Con un'avvertenza ben precisa, però: "Se vogliamo che l'italiano diventi una lingua con grandi capacità d'espansione -dice il linguista- non possiamo rimanere legati ad un'idea astrattamente atemporale, nostalgica e conservatrice della nostra lingua". Una tesi, questa, che in fondo attraversa tutto il saggio di Antonelli. E che il linguista riassume, con una certa dose di ironia, con l'espressione "un diamante è per sempre una norma grammaticale no".

Più nel dettaglio, specifica Antonelli, "solo le lingue morte non cambiano, solo le lingue morte non subiscono una trasformazione che deriva da quello che succede nel mondo esterno. E questo, tra l'altro, è una cosa che aveva capito benissimo anche Leopardi. Il titolo del mio saggio, è chiaro, vuole essere una battuta".

Ma, si potrebbe aggiungere, contiene anche degli elementi molto concreti. Basti pensare che, come ricorda Antonelli, "in diversi appunti dello Zibaldone Leopardi se la prende con i puristi perché impedivano alla lingua di crescere e di evolversi mettendola in una condizione di schiavitù". Una schiavitù che, al tempo di Leopardi, "era rispetto alla lingua francese che rappresentava una minaccia che, per alcuni, ora è costituita dall'inglese".

Per Antonelli, comunque, "l'italiano ha mostrato una grandissima capacità e dinamicità proprio in questi ultimi decenni: ha vinto in primo luogo la sfida con le nuove forme di oralità, il telefono, la radio, la televisione. E, negli anni più recenti, ha vinto anche la sfida con la scrittura digitale. Anche in questo caso l'italiano si è dimostrato una lingua plasmabile, elastica ed in grado di adeguarsi a quello che succede. Ha vinto - spiega meglio Antonelli- soprattutto perché, mantenendo la sua identità, è diventata una lingua popolare.
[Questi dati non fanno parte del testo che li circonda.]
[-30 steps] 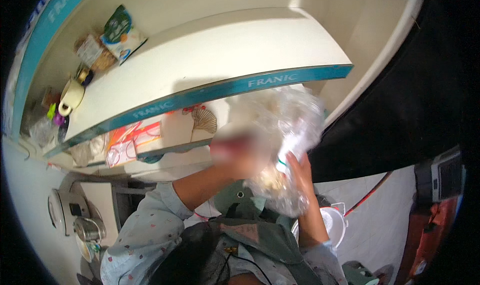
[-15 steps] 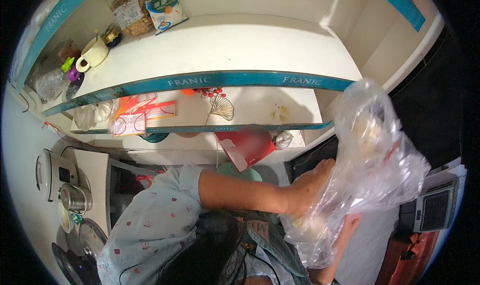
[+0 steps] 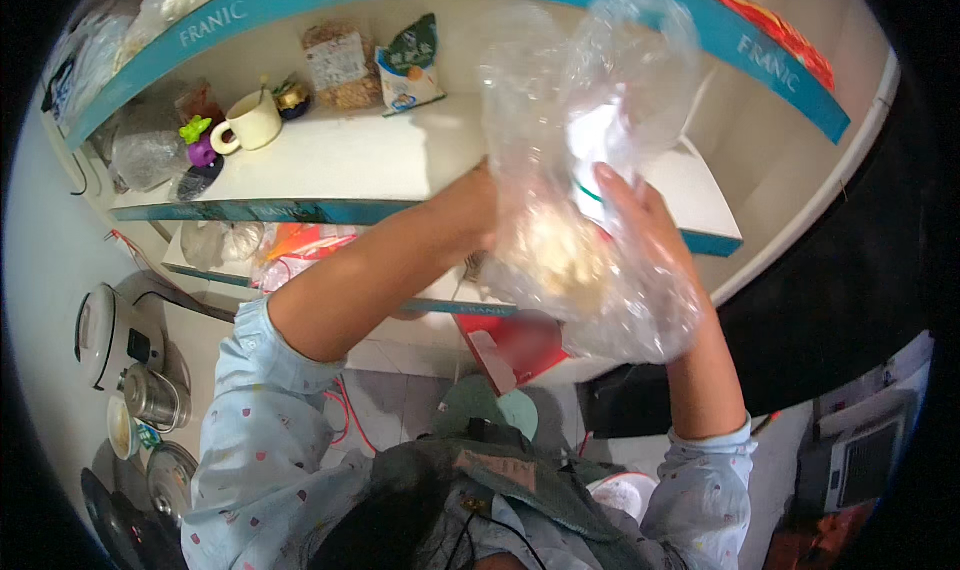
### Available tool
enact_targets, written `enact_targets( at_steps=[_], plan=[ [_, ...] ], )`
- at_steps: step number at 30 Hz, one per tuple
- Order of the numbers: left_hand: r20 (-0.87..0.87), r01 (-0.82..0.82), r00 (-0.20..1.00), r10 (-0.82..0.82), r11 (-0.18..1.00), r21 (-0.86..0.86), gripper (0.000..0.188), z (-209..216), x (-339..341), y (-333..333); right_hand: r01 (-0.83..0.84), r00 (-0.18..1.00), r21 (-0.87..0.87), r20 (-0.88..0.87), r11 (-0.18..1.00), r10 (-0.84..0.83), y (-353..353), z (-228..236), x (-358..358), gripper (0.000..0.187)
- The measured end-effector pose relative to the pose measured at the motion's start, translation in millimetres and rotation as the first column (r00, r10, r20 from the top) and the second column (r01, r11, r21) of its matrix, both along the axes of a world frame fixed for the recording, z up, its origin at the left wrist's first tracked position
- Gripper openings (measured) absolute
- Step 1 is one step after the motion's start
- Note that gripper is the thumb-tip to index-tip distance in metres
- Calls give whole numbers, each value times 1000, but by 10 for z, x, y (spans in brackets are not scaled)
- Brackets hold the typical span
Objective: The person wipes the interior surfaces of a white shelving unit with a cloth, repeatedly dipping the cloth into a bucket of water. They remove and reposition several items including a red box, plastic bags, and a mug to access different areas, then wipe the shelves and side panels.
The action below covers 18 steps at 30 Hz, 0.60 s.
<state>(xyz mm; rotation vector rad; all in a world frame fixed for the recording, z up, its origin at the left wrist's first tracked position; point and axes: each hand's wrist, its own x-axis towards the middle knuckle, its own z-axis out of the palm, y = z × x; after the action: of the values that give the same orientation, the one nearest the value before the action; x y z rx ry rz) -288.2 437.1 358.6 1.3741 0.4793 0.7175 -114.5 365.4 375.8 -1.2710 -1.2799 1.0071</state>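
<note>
Clear plastic bags (image 3: 650, 305) are held up in front of the shelves, bunched together so that I cannot tell how many there are. Through the film show a pale cream lump (image 3: 565, 250) and, above it, a white piece with a green line (image 3: 595, 155). My right hand (image 3: 648, 220) is closed on the plastic from the right, its thumb pressed over the white piece. From the left, my left hand (image 3: 487, 205) grips the bags' side; the plastic hides most of its fingers.
A cream mug (image 3: 250, 122), a bag of brown flakes (image 3: 340, 68) and a green-and-white packet (image 3: 408, 68) stand on the shelf behind. Lower left are a rice cooker (image 3: 110, 338) and a metal pot (image 3: 155, 398). A red box (image 3: 500, 345) sits below the shelves.
Both hands have brought the plastic bags from the lower right, leftward and up, in front of the shelves. The view has shifted too, showing more of the upper shelf.
</note>
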Motion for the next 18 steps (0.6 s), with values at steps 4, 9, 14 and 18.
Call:
enact_targets(
  at_steps=[4, 9, 14, 18],
  plan=[
    [-69, -82, 995, 77, 994, -76, 16, 80, -495, 523, -185, 981, -40, -58, 982, 183, 800, -147, -373, 69],
    [-94, -126, 988, 121, 991, -51, 21, 15, -1128, 1192, -128, 990, -4, -55, 992, 128, 1343, -267, -849, 67],
    [-246, -274, 908, 338, 926, 260, 28, -41, -1393, 1409, -82, 993, -41, 86, 996, 85, 1574, -313, -848, 62],
    [-237, -368, 831, 503, 817, 444, 33, -64, -1690, 1256, 20, 918, -192, 393, 981, 58, 1556, -108, -744, 68]
  ],
)
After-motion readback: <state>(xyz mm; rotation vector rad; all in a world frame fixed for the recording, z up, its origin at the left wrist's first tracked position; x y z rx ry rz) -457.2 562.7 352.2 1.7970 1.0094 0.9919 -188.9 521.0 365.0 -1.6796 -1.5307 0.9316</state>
Non dimentichiamoci che l'italiano nasce come un difetto d'origine e cioè quello di essere una lingua libresca e rimane a lungo una lingua soltanto per usi letterari ufficiali".

Quando invece "nel secondo dopoguerra, con il boom economico, abbiamo cominciato ad imparare la lingua e ad usarla in tutte le situazione, l'italiano è diventato un idioma popolare. Certe forme si sono affermate a dispetto di quelle che forse erano considerate più corrette dal punto di vista grammaticale".
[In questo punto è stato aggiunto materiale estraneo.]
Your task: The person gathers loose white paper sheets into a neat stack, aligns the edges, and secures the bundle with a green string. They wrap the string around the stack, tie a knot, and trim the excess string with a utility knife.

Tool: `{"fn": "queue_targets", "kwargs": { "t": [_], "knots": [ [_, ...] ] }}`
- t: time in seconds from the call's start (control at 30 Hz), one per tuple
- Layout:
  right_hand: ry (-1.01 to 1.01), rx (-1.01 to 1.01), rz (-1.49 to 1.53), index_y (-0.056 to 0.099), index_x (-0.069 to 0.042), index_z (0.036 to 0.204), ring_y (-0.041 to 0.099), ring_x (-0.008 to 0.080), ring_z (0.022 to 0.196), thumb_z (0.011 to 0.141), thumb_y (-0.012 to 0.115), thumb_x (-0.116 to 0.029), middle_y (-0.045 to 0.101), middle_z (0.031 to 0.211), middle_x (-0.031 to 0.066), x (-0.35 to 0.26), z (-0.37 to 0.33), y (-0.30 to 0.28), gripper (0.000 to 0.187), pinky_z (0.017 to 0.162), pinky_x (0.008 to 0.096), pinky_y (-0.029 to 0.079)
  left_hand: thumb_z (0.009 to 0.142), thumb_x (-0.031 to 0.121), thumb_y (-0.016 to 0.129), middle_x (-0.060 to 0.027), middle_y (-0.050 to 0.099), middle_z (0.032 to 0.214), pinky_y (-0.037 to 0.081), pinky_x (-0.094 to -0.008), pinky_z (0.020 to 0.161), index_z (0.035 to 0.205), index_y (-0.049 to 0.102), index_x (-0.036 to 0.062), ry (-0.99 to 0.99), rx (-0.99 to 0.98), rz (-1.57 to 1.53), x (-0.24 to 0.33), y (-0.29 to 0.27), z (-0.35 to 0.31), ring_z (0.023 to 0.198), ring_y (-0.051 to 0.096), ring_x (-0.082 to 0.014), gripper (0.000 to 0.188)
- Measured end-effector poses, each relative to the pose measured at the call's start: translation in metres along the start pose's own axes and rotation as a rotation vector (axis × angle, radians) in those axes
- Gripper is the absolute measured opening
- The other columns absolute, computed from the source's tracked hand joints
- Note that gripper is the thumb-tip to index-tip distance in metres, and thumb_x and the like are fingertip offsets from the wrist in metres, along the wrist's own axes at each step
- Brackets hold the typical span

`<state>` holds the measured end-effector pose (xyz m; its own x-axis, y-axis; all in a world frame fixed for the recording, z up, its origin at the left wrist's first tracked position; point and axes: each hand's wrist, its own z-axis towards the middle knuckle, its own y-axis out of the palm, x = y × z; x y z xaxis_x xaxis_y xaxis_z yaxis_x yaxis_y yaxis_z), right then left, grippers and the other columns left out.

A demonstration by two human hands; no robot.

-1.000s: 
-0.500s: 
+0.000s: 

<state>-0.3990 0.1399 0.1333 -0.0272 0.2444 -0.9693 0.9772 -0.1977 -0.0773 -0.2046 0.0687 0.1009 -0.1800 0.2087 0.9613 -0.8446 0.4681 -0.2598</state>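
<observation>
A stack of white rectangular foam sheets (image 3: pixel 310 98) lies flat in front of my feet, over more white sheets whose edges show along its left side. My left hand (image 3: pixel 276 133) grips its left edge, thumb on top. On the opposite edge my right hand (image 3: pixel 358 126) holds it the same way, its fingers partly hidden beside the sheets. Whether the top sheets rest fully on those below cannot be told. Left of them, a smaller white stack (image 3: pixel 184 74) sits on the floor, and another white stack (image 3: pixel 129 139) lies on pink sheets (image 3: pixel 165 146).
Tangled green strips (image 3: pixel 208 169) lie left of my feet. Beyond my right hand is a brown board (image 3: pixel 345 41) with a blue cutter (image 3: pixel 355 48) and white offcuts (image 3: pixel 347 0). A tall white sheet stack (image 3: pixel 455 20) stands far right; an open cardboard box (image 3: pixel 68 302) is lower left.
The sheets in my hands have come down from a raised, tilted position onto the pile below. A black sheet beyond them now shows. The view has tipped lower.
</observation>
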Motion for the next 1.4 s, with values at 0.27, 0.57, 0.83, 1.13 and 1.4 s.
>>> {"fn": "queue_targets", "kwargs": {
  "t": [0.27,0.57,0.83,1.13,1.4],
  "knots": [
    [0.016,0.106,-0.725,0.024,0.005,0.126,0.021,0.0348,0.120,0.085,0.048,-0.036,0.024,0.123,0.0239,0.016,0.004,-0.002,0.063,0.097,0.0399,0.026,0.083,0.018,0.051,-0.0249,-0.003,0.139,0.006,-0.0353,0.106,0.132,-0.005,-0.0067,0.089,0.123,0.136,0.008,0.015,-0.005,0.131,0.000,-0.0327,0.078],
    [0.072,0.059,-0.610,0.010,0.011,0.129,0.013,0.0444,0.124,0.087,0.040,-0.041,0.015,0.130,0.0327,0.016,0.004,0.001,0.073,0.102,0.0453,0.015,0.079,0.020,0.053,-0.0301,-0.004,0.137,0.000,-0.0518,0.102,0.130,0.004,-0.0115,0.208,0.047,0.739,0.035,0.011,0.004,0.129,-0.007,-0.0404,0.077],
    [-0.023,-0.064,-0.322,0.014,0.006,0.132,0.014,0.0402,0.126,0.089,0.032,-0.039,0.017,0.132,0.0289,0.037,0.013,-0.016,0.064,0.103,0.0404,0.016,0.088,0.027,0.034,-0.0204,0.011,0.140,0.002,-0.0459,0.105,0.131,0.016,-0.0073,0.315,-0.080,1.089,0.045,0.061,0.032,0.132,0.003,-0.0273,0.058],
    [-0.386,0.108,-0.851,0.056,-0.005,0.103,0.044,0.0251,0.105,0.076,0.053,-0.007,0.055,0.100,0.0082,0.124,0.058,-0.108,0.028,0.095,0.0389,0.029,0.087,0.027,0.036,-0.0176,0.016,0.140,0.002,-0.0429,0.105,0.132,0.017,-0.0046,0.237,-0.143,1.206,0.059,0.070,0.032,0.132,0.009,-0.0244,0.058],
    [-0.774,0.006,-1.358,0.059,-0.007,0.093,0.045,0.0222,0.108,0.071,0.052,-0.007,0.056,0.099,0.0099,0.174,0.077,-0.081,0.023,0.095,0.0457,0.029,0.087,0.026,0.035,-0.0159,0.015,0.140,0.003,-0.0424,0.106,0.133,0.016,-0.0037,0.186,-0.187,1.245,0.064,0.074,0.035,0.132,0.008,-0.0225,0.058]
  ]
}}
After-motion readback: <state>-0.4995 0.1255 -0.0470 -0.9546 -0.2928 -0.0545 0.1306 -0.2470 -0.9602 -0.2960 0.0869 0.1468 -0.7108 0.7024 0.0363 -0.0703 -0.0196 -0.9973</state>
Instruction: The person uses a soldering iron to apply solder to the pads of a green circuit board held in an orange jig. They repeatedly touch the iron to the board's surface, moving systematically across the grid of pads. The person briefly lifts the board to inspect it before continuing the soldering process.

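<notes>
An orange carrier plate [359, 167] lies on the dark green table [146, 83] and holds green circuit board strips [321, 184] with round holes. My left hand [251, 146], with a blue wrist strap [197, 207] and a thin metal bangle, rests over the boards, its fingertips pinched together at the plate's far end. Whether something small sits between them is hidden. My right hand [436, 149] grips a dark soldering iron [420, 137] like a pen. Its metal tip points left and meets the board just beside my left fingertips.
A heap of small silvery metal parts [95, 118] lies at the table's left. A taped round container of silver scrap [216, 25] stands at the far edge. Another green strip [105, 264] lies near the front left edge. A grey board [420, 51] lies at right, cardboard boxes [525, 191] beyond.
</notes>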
Possiamo fare oggi lo stesso discorso - sottolinea il linguista- per l'italiano digitale. La vera novità non sta negli aspetti grafici, ma nel fatto che un'intera popolazione ha cominciato ad usare quotidianamente la lingua scritta. E ciò vale per i giovani e i meno giovani: tutti scriviamo migliaia di microtesti".

Nel prossimo futuro, prevede Antonelli, "ci sarà un italiano scritto tradizionale e un italiano scritto digitale. Ma questo è un bene perché si allarga la base delle persone che usano l'italiano. Ed è un bene, inoltre, perché la nostra lingua uscirà rafforzata". Se viene lasciata libera la lingua "ha gli anticorpi per adeguarsi ai cambiamenti", osserva Antonelli.